Exercise brief: Please work out how many lines include the word "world" in the entries, and reply with only the count.

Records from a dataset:
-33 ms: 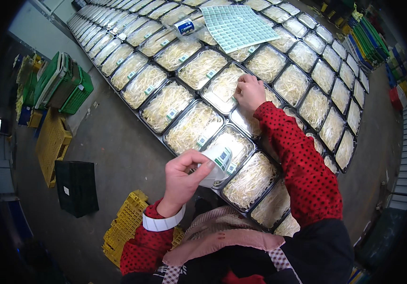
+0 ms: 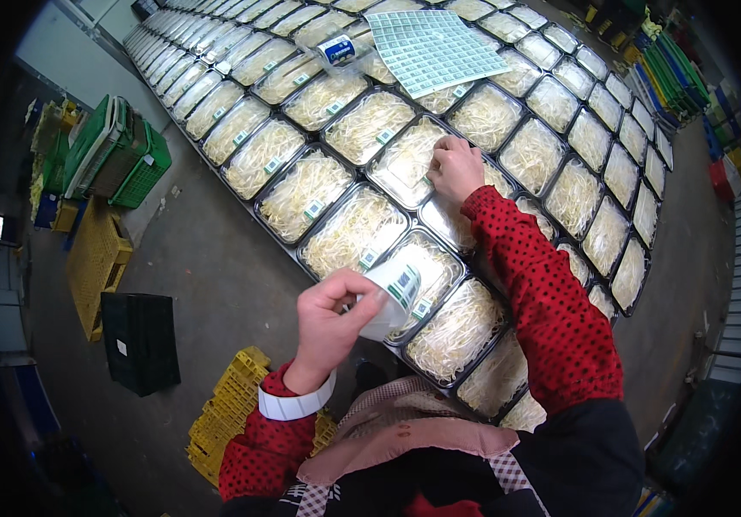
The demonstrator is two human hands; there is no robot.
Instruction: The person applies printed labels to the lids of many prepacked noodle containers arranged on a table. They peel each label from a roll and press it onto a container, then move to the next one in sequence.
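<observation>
My left hand [image 2: 336,320] pinches a curled strip of white labels with green and dark print [image 2: 398,284] over the front trays. My right hand [image 2: 456,170] is further off, its fingers bunched at the right edge of a film-covered black tray of bean sprouts [image 2: 403,168]. A small greenish label edge peeks out by those fingertips; whether they grip it is hidden. Beneath the strip lies another sprout tray [image 2: 429,263], with a label on its corner. The tray to its left [image 2: 355,231] bears a similar label.
Rows of sprout trays cover the table. On them rest a large sheet of green labels [image 2: 435,52] and a roll with a blue core [image 2: 336,50]. Green crates [image 2: 142,164], a yellow pallet [image 2: 99,263], a dark crate [image 2: 139,340] and a yellow crate [image 2: 228,409] stand on the floor.
My left hand has shifted very slightly left with the label strip. The right hand stays at the same tray.
</observation>
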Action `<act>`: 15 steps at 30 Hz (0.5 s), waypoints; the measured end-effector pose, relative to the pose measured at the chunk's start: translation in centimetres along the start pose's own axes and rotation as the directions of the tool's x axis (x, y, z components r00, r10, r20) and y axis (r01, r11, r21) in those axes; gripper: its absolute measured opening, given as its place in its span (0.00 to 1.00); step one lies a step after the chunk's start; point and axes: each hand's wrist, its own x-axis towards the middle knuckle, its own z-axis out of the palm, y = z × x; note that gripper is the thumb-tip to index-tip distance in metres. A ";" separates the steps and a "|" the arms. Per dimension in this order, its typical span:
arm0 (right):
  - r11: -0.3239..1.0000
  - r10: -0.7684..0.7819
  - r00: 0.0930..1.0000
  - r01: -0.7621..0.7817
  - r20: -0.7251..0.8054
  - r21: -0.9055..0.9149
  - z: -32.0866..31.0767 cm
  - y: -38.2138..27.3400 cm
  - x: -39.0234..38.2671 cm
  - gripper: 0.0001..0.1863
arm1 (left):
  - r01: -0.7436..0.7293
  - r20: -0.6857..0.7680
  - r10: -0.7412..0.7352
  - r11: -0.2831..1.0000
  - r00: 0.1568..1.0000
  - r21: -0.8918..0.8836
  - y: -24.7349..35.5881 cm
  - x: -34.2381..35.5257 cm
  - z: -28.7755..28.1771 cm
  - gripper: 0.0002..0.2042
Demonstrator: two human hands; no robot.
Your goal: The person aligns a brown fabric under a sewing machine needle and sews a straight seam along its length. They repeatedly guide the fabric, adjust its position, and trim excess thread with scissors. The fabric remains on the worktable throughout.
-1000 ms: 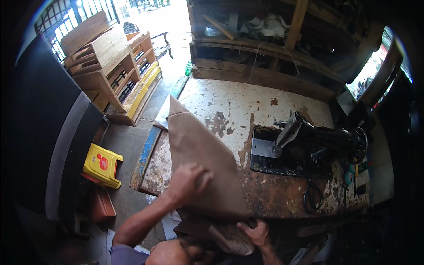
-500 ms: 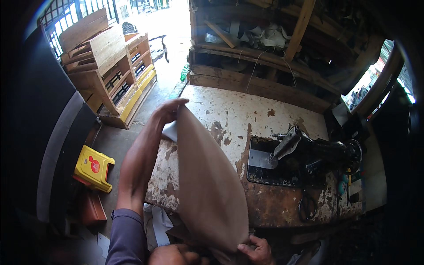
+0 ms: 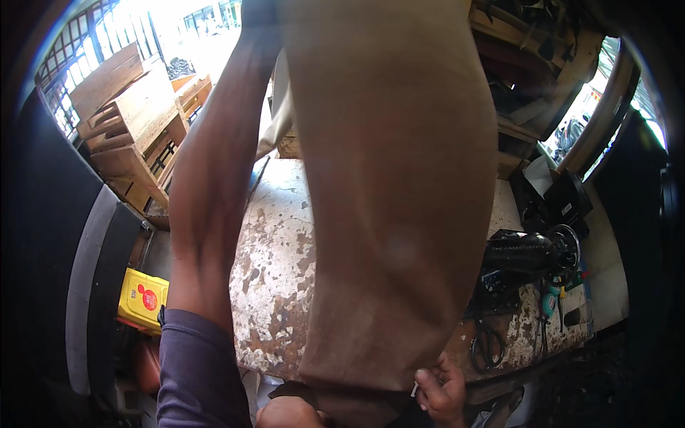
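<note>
My right grip, the nearer: pinched on brown cloth at its lower right corner. Cloth: upward and left of this grip, long axis pointing away above the desk. My left grip: out of view, cannot tell.

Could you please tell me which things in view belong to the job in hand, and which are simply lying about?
In use:
Brown sheet, with the right hand at its lower right corner
Worn worktable beneath it
Probably the black sewing machine, partly hidden by the sheet

Apparently just lying about:
Yellow stool at left
Wooden shelf unit beyond the stool
</note>
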 end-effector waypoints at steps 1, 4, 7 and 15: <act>0.991 0.129 0.988 -0.126 -0.081 0.043 0.1 0.0 0.2 0.14 | 0.079 -0.056 -0.070 0.979 0.996 0.190 -1.7 -1.8 -1.6 0.15; 0.930 0.368 0.924 -0.363 -0.101 0.064 0.4 0.7 0.9 0.12 | 0.531 -0.381 -0.370 0.624 0.847 0.574 -7.8 -7.6 -8.7 0.21; 0.928 0.371 0.929 -0.371 -0.011 -0.022 0.8 2.4 2.0 0.12 | 0.741 -0.689 -0.477 -0.108 0.546 0.662 -10.8 -15.9 -13.5 0.28; 0.939 0.247 0.962 -0.268 -0.119 -0.214 1.0 4.8 4.4 0.15 | 0.120 -0.104 -0.726 -0.029 0.680 0.992 -8.1 -42.4 3.1 0.32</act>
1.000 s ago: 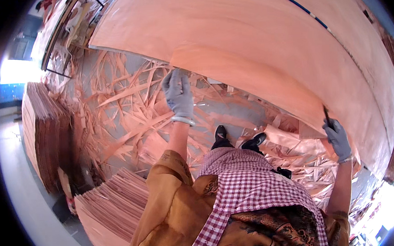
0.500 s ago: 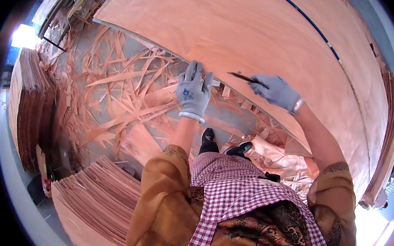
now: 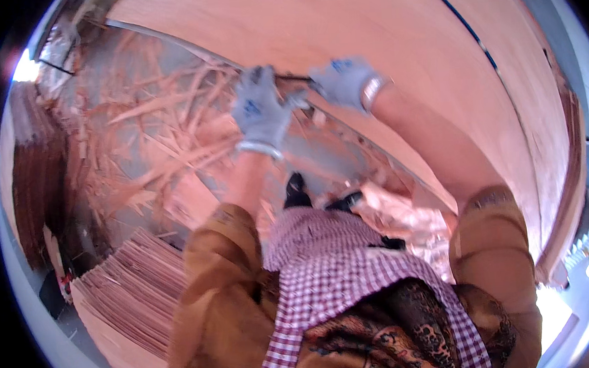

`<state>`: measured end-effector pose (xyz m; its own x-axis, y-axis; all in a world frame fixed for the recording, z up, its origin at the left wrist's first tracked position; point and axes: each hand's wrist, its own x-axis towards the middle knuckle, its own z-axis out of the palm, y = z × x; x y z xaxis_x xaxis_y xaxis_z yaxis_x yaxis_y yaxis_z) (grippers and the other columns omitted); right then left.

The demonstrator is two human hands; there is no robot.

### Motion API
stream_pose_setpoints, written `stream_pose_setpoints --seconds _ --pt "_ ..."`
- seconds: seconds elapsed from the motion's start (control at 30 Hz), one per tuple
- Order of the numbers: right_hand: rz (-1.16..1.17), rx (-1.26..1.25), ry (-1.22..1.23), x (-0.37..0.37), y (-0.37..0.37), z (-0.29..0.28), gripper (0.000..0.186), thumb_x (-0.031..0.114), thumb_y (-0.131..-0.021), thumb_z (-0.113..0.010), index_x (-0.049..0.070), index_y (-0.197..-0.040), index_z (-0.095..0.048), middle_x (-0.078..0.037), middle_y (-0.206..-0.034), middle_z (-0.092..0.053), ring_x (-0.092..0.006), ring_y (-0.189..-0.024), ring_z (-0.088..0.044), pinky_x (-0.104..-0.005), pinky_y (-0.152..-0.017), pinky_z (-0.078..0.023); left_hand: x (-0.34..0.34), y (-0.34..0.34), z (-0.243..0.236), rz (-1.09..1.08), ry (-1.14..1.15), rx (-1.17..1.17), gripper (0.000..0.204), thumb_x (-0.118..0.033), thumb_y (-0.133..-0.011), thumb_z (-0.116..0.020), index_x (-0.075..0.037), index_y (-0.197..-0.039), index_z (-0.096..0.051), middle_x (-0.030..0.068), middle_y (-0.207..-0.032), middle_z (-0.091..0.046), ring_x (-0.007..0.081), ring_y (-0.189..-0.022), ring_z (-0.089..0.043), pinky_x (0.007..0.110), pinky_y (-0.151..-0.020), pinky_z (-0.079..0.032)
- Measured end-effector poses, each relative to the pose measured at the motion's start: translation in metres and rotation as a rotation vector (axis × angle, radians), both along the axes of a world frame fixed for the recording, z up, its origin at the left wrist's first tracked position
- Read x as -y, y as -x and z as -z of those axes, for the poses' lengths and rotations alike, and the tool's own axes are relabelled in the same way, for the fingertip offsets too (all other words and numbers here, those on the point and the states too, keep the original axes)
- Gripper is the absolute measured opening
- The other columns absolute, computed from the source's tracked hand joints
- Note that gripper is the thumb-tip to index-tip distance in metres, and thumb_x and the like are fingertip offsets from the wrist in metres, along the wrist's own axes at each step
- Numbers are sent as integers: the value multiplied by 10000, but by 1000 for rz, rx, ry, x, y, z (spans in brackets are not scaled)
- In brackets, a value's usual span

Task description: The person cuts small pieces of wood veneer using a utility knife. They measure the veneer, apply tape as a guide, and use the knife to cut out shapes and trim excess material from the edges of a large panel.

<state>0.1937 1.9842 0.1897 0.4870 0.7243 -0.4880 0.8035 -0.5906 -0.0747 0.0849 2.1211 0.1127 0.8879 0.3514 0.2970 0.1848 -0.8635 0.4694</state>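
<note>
My right hand [image 3: 346,83], in a grey glove, is closed around a dark, slim knife [image 3: 293,78]. Its blade points left toward my other hand, over the near edge of a wide sheet of pinkish wood veneer [image 3: 365,18]. My left hand [image 3: 260,112], also gloved in grey, is at that same edge, blurred, with its fingers stretched forward and the thumb apart. Whether its fingertips press on the sheet cannot be made out. A blue strip [image 3: 456,15] lies across the veneer farther back on the right.
Torn veneer strips [image 3: 165,158] litter the grey floor at left. Stacks of veneer stand at far left [image 3: 34,179] and lower left [image 3: 132,281]. Crumpled scraps [image 3: 404,211] lie beside my shoes [image 3: 296,184], under the sheet's edge.
My right hand has moved left and slightly away from me with the knife, close to my left hand. My left hand has shifted left and away along the edge; the whole view has shifted too.
</note>
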Motion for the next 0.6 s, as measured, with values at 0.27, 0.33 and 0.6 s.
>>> stream_pose_setpoints --seconds 0.27,0.33,0.6 --pt "190 -56 89 95 8 0 263 299 -930 -443 122 -1079 -568 -149 -886 -674 -336 -838 -646 -432 -739 -486 -5 -5 11 23 16 -66 680 -544 -686 -739 -86 -1162 -578 117 -1221 -506 327 -1086 -515 434 -868 -461" --pt "277 -54 95 153 23 -2 271 326 -947 -422 107 -1058 -537 -160 -857 -663 -350 -825 -636 -446 -729 -477 -9 -3 12 33 -39 -48 682 -536 -690 -740 -73 -1162 -576 125 -1219 -505 331 -1089 -513 429 -869 -461" --pt "642 -74 207 358 118 -4 292 357 -962 -399 96 -1028 -514 -193 -840 -647 -373 -776 -627 -468 -705 -474 -3 -3 3 28 -398 -103 635 -460 -773 -693 -51 -1229 -523 164 -1219 -507 338 -1101 -518 407 -873 -463"
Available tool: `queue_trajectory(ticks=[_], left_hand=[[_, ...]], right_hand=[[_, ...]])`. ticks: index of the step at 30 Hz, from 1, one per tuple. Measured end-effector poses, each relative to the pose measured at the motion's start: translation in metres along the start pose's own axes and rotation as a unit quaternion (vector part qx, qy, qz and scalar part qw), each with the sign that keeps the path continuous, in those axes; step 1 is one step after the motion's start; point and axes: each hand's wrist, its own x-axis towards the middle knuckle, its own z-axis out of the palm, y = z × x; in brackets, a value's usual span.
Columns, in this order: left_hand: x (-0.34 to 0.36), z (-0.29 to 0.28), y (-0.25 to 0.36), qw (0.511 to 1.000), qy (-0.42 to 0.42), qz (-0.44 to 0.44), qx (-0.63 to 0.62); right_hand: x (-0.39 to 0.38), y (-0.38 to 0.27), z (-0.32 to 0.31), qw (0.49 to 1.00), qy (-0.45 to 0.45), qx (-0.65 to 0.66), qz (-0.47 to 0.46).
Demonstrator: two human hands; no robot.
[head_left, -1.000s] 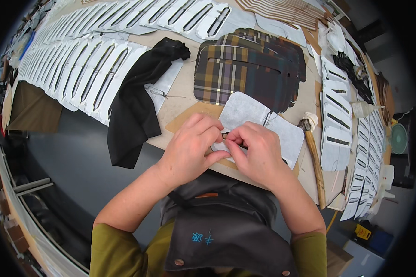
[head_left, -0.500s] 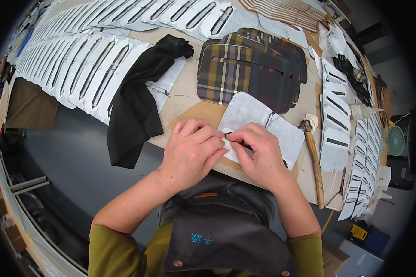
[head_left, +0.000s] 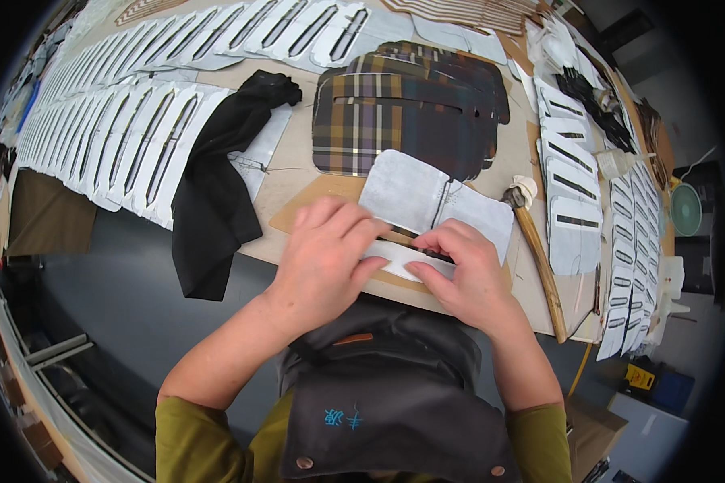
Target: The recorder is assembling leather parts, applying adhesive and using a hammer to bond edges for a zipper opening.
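Note:
A white-backed fabric panel [head_left: 403, 189] lies at the table's near edge, with a dark slit along its near side. Its near strip [head_left: 396, 258] is raised or folded, white side showing. My left hand [head_left: 322, 258] pinches the left end of this strip, thumb on the white face and fingers behind. My right hand [head_left: 469, 270] pinches the strip farther right, its thumb on the white side and fingertips at the dark slit. Beyond the panel lies a stack of plaid fabric pieces [head_left: 362, 121]. A brown board [head_left: 314, 197] shows beneath the work.
A wooden-handled hammer [head_left: 540, 258] lies right of the panel. Black cloth [head_left: 209, 193] hangs over the table edge at left. Rows of slotted white pieces [head_left: 97, 153] cover the far left; more white pieces [head_left: 572, 181] and a squeeze bottle [head_left: 620, 163] are at right.
My hands have moved slightly apart. More of the white strip and the dark slit now shows between them. The whole view has shifted, so the table things appear farther left.

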Motion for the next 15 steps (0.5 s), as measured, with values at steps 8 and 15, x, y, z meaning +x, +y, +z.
queue_trajectory(ticks=[8, 15], left_hand=[[0.009, 0.015, 0.001, 0.991, -0.073, -0.008, -0.112], [0.004, 0.012, 0.003, 0.992, -0.068, -0.016, -0.101]], right_hand=[[-0.009, 0.009, 0.017, 0.993, 0.085, 0.069, -0.041], [-0.013, 0.011, 0.025, 0.989, 0.110, 0.030, -0.089]])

Task output: 2